[What you will do] Return the listing below exactly, with the pictures dropped.

[Data shown]
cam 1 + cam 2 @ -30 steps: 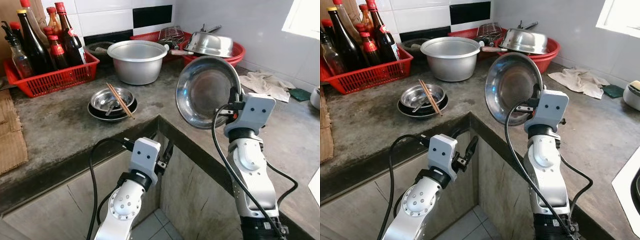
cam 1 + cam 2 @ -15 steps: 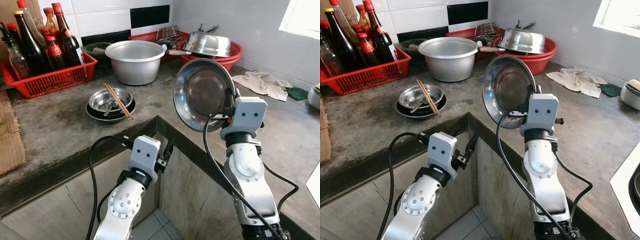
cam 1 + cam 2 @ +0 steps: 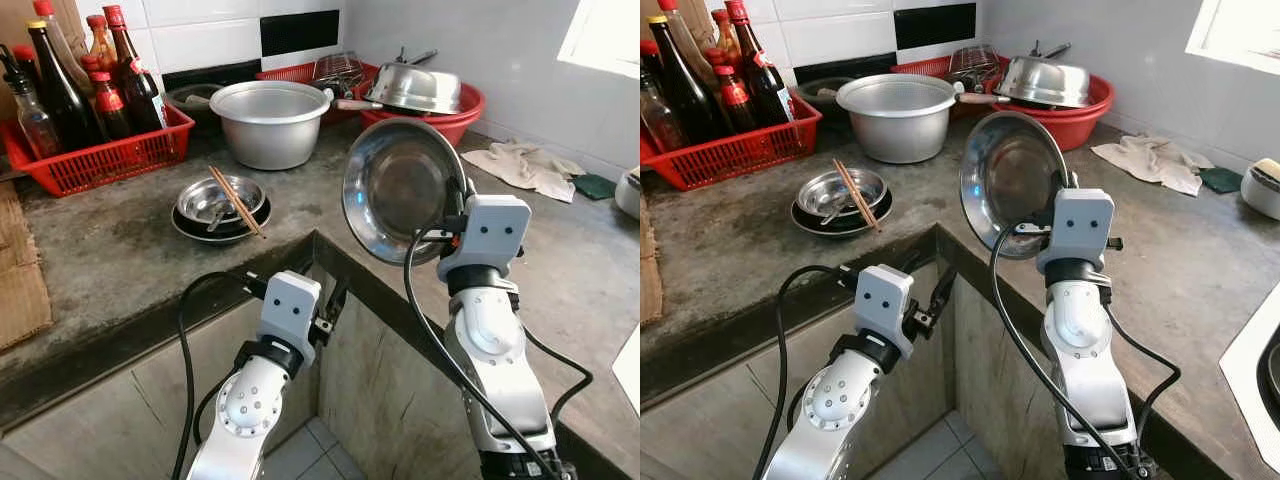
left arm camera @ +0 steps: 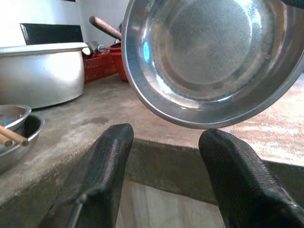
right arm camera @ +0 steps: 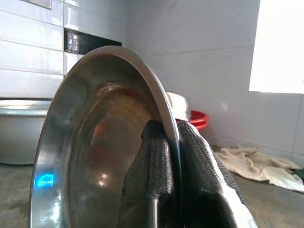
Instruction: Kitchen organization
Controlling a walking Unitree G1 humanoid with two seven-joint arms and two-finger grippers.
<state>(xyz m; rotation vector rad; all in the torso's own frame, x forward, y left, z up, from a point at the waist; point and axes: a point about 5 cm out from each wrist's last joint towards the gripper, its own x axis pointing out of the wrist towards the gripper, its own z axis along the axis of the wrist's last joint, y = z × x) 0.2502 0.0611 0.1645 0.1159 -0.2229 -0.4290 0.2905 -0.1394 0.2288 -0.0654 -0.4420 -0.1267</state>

[Expected answer]
cam 1 + cam 2 @ -30 steps: 
cam 1 + cam 2 @ -15 steps: 
cam 1 + cam 2 @ +0 steps: 
left arm camera @ +0 steps: 
right arm camera @ +0 steps: 
Instruction: Kitchen organization
Controlling a walking Unitree G1 humanoid with two seven-joint arms and two-finger grippers.
<state>(xyz m; rotation vector rad; all in the torso's own frame, x forward, y left, z up, from a point at the waist; point and axes: a point about 5 cm out from each wrist's last joint towards the gripper, its own x axis pointing out of the wrist towards the gripper, its own z axis along the axis of the wrist's last joint, y = z × x) 0.2502 0.0611 0.1645 0.1159 -0.2229 -0.4290 0.2905 -0.1394 0.2288 -0.0654 -0.4420 -0.1267</state>

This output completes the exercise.